═══ DATASET SECTION
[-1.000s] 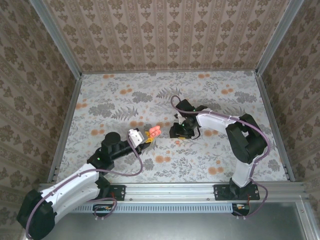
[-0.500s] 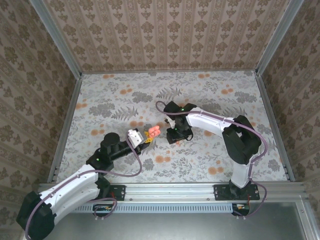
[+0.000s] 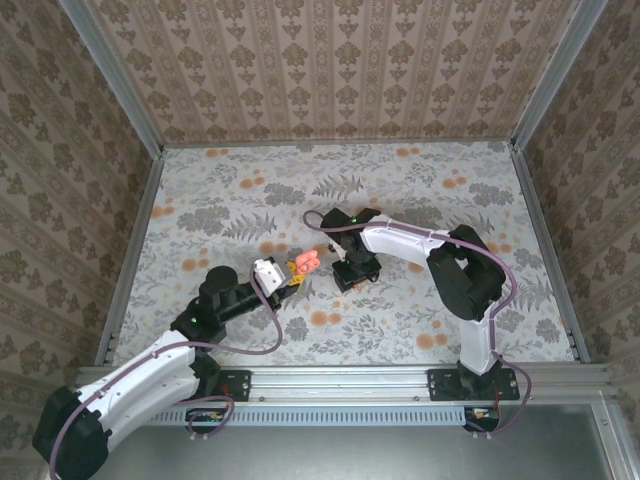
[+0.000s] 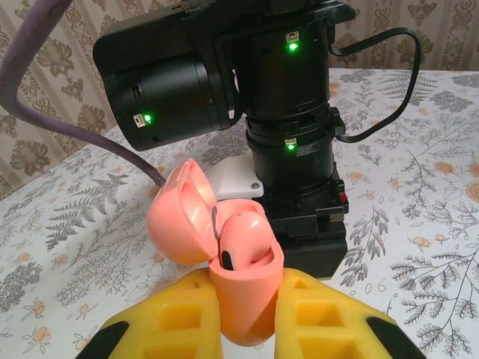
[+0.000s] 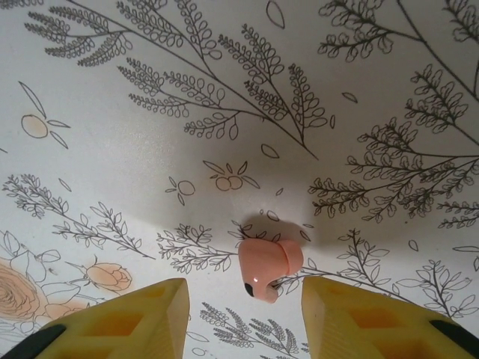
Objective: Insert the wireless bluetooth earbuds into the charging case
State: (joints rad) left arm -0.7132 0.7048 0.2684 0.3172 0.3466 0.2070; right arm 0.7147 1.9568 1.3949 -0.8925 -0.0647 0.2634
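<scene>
I see the left arm (image 3: 150,360) stretched low across the table (image 3: 420,190) toward the middle. The left gripper (image 4: 247,318) has its yellow jaws pinching the lower half of the pink case (image 4: 241,288), which stands upright with its lid (image 4: 179,224) flipped back and one earbud (image 4: 243,238) seated inside. Just right of the case, the right arm (image 3: 400,240) doubles back leftward with its wrist pointing straight down, and the right gripper (image 5: 243,299) hangs over the table, jaws spread to either side of a loose earbud (image 5: 269,263), pink, lying on the floral cloth and touching neither finger.
</scene>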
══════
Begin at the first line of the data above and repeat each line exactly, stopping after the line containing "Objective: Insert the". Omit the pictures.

--- RESULT OF THE EXERCISE ---
[-1.000s] 
[-0.500s] 
[+0.000s] 
[+0.000s] 
[+0.000s] 
Objective: Insert the wireless bluetooth earbuds into the charging case

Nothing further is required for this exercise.